The Perl Toolchain Summit needs more sponsors. If your company depends on Perl, please support this very important event.

NAME

Win32::MultiLanguage - Interface to IMultiLanguage I18N routines

SYNOPSIS

  use Win32::MultiLanguage;
  # @@

DESCRIPTION

Win32::MultiLanguage is an experimental wrapper module for the Windows IMultiLanguage interfaces that comes with Internet Explorer version 4 and later. Mlang.dll implements routines for dealing with character encodings, code pages, and locales.

ROUTINES

DetectInputCodepage($octets [, $flags [, $codepage]])

Detects the code page of the given string $octets. An optional $flags parameter may be specified, a combination of MLDETECTCP constants as defined above, if not specified MLDETECTCP_NONE will be used as default. An optional $codepage can also be specified, if this value is set to zero, this API returns all possible encodings. Otherwise, it lists only those encodings related to this parameter. The default is zero.
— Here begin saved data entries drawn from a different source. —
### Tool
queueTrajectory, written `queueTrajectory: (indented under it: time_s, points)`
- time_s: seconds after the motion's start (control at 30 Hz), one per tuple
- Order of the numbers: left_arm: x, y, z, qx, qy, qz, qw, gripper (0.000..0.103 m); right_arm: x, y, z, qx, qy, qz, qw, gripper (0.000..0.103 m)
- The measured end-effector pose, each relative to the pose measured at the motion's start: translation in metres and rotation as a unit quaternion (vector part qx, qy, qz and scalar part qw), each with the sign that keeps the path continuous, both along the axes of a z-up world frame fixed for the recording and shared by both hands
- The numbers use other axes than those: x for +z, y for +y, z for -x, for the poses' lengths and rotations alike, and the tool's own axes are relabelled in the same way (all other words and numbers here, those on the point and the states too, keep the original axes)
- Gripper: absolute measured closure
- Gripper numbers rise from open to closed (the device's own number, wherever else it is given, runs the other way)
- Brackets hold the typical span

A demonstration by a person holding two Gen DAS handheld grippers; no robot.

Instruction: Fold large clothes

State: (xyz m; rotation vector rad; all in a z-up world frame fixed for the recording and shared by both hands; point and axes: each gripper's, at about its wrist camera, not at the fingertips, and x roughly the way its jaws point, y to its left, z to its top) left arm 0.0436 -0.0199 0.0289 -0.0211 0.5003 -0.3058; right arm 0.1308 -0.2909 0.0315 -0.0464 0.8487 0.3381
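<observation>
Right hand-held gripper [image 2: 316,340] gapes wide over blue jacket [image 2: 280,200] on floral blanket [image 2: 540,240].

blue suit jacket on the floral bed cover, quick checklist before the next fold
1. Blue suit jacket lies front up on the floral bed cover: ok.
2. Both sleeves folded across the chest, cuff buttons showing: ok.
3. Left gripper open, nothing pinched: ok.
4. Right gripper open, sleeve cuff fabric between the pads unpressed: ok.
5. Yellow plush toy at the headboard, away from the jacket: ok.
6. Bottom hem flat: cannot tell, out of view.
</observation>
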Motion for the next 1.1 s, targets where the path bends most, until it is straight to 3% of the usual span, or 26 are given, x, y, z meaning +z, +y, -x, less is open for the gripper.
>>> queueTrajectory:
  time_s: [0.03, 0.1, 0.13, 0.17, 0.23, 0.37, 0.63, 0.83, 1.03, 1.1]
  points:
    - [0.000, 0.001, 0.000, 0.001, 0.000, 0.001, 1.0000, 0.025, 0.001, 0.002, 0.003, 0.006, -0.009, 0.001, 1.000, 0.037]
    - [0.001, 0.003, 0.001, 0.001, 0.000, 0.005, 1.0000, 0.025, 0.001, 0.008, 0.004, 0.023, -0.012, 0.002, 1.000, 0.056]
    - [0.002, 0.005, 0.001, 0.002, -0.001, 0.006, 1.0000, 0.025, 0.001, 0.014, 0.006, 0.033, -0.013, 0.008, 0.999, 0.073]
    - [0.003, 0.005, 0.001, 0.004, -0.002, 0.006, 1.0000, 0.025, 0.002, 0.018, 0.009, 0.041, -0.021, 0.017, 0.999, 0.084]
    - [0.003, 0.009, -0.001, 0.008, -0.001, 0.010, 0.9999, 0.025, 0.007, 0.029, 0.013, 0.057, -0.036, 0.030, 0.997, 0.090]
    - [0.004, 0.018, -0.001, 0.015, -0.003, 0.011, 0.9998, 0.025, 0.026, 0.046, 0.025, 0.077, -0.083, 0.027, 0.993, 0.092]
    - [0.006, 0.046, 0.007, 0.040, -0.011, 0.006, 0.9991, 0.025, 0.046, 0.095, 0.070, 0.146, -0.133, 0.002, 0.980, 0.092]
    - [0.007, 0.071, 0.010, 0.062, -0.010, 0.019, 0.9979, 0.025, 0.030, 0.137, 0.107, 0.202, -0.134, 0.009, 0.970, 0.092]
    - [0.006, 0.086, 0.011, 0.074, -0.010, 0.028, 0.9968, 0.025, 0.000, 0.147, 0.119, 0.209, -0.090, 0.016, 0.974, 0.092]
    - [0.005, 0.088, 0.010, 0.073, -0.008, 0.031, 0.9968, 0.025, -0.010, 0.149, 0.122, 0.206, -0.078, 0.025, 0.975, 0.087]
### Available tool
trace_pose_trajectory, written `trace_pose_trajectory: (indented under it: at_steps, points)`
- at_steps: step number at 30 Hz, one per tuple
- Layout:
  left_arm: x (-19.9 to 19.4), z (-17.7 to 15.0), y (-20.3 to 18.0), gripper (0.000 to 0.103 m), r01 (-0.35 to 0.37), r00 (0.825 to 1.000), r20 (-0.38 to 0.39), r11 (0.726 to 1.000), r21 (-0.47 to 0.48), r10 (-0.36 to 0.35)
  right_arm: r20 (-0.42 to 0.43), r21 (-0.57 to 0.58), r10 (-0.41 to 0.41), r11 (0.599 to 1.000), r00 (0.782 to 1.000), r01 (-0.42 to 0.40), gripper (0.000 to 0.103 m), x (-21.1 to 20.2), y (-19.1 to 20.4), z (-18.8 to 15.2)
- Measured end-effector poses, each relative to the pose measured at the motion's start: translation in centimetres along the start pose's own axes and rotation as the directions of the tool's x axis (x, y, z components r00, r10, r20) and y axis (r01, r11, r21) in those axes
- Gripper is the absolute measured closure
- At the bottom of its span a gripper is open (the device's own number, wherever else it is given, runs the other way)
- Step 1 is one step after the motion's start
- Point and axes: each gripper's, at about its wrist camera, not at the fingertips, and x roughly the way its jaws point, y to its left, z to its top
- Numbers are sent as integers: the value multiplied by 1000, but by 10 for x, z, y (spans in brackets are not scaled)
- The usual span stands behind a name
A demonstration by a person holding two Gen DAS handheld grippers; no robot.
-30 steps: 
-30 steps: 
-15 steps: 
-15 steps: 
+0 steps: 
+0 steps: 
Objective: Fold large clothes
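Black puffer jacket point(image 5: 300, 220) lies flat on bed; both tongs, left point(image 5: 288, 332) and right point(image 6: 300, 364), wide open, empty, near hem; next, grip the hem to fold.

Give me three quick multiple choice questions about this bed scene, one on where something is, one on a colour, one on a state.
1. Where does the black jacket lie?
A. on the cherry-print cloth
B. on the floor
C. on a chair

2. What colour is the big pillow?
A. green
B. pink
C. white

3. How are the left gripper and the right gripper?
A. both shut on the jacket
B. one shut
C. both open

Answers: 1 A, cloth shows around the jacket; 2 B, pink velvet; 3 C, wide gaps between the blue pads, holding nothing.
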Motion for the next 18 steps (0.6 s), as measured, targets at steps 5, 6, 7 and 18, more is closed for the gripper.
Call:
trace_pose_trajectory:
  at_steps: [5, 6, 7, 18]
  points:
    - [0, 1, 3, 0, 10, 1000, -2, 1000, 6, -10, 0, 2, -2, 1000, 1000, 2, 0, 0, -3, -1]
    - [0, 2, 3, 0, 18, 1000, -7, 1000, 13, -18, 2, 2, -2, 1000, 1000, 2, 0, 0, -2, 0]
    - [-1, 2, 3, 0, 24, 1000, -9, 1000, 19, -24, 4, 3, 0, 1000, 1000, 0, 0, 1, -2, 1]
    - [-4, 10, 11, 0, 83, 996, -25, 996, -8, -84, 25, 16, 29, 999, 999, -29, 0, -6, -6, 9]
It will return a reference to an array of hash references of which each represents a DetectEncodingInfo strucure with the following keys

  LangID     => ..., # primary language identifier
  CodePage   => ..., # detected Win32-defined code page
  DocPercent => ..., # Percentage in the detected language
  Confidence => ..., # degree to which the detected data is correct

See http://msdn.microsoft.com/workshop/misc/mlang/reference/structures/detectencodinginfo.asp for details.

GetCodePageInfo($codepage, $langid)

...

GetCodePageDescription($codepage, $locale)

...

GetRfc1766FromLcid($locale)

...

DetectOutboundCodePage($utf8 [, $flags [, \@cp ]])

...

GetCharsetInfo($charset)

...

IsConvertible($src, $dst)

...

GetRfc1766Info($locale, $langid)

...

GetLcidFromRfc1766($rfc1766)

...

GetFamilyCodePage($codepage)

...

GetNumberOfCodePageInfo()

...

GetNumberOfScripts()

...

CONSTANTS

These are currently not exported/exportable.

MLDETECTCP

MLDETECTCP_NONE

Default setting will be used.

MLDETECTCP_7BIT

Input stream consists of 7-bit data.

MLDETECTCP_8BIT

Input stream consists of 8-bit data.

MLDETECTCP_DBCS

Input stream consists of double-byte data.

MLDETECTCP_HTML

Input stream is an HTML page.

MIMECONTF

MIMECONTF_MAILNEWS

Code page is meant to display on mail and news clients.

MIMECONTF_BROWSER

Code page is meant to display on browser clients.

MIMECONTF_MINIMAL

Code page is meant to display in minimal view. This value is generally not used.

MIMECONTF_IMPORT

Value that indicates that all of the import code pages should be enumerated.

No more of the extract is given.